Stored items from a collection
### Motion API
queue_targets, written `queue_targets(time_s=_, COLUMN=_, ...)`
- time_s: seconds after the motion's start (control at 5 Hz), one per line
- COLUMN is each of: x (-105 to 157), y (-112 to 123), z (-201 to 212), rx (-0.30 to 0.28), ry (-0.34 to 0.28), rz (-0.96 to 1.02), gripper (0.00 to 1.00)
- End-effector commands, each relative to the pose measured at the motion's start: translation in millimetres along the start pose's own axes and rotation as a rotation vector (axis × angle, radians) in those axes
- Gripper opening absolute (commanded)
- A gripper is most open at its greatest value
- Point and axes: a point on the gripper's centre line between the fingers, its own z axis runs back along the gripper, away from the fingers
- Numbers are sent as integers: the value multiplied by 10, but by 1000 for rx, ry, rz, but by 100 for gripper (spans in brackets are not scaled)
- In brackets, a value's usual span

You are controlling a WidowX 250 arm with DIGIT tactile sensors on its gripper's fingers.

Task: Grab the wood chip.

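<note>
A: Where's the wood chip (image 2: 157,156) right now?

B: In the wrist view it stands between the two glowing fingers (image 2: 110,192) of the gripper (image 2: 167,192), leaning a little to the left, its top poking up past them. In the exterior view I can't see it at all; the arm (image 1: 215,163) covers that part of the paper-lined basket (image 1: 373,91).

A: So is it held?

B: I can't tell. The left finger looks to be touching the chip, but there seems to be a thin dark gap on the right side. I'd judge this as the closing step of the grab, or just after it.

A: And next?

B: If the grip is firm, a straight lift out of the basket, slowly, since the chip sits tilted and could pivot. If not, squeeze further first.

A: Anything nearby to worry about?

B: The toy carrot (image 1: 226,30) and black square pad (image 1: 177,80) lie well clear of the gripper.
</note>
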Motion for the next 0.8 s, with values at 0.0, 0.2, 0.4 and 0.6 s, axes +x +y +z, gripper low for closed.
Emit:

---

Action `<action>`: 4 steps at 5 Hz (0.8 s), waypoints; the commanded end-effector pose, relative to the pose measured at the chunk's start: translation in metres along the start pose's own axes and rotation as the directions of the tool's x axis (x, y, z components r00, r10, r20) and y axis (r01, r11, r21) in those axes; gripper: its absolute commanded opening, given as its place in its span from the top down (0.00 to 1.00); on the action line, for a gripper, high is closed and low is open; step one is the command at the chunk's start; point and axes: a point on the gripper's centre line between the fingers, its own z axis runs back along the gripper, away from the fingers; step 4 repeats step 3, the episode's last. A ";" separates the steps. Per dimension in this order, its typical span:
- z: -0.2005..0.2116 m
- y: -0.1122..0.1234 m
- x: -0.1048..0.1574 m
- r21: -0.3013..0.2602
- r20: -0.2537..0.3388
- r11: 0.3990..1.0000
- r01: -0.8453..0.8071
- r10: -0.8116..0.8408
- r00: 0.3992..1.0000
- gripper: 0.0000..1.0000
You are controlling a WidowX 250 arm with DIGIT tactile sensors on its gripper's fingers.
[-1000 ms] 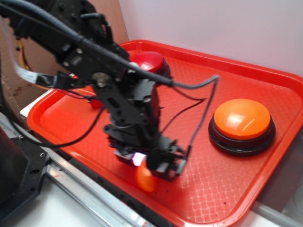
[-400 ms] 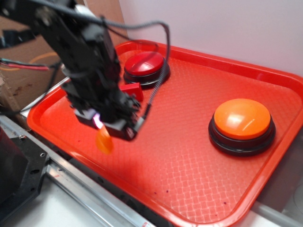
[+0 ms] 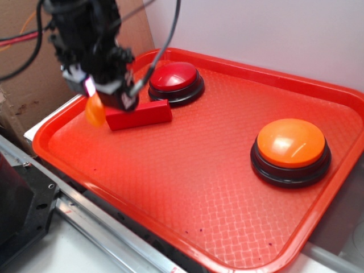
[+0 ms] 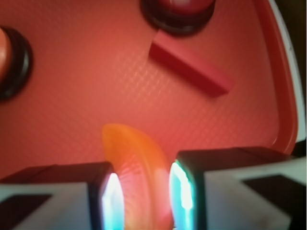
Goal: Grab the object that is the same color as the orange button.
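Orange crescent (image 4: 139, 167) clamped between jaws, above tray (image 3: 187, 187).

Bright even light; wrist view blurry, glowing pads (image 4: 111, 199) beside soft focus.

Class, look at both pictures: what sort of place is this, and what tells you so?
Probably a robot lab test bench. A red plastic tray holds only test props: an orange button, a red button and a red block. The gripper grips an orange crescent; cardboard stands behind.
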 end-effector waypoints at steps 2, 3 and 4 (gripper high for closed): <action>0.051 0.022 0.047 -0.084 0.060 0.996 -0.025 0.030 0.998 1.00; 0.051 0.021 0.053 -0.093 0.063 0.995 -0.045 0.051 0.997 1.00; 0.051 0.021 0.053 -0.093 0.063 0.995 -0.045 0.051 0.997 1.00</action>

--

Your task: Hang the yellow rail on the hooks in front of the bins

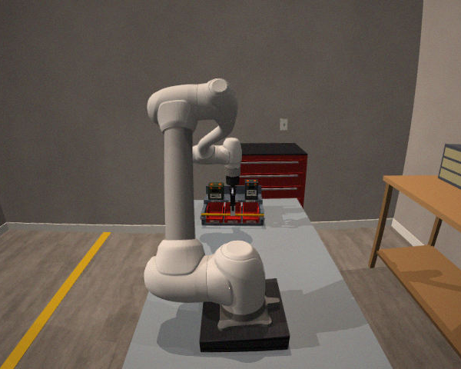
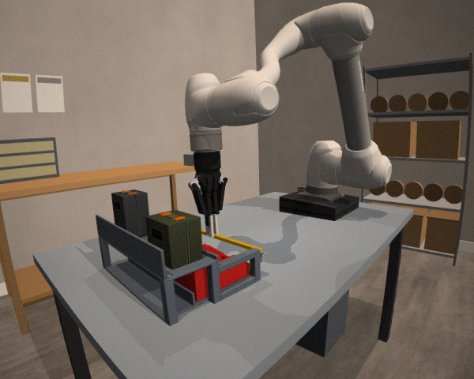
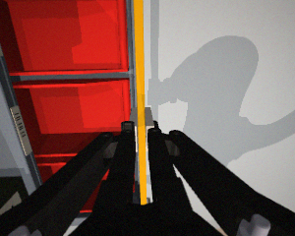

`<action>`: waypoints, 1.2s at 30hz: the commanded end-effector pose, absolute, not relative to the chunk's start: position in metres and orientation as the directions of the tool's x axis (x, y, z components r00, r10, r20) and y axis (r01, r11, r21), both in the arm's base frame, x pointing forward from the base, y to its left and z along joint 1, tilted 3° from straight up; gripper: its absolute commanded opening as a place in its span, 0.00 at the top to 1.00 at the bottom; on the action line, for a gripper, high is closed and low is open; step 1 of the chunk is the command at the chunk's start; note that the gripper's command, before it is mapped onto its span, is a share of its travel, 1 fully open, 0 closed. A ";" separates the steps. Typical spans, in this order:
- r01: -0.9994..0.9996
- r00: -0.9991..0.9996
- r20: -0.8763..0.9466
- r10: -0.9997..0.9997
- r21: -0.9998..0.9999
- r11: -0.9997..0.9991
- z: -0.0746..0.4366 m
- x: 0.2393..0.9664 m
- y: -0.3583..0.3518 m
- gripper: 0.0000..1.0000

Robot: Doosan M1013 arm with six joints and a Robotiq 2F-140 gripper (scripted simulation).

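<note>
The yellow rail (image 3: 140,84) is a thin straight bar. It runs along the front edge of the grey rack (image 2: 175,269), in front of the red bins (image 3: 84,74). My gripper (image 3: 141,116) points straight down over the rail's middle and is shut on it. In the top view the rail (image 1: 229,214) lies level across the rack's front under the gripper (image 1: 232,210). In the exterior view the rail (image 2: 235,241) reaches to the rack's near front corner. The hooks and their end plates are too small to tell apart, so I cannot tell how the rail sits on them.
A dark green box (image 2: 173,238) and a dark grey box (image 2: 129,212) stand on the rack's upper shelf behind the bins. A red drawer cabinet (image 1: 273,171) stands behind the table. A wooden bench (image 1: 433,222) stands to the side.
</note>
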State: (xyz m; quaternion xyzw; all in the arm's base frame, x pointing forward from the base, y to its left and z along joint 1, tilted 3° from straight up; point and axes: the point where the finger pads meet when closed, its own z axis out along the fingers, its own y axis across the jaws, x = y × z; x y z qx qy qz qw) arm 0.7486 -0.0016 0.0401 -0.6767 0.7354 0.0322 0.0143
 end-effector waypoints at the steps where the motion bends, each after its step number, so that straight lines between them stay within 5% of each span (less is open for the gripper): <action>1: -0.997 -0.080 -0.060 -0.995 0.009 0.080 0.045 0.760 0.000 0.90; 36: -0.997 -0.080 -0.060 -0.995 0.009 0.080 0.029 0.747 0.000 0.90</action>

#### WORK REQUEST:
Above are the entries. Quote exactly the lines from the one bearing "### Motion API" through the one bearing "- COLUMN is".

#### SOLUTION TO THIS PROBLEM:
### Motion API
queue_targets, written `queue_targets(time_s=_, COLUMN=_, ...)`
- time_s: seconds after the motion's start (control at 5 Hz), one per line
- COLUMN is each of: x (-105 to 157), y (-112 to 123), z (-201 to 212), rx (-0.30 to 0.28), ry (-0.34 to 0.28), rz (-0.96 to 1.02), gripper (0.00 to 1.00)

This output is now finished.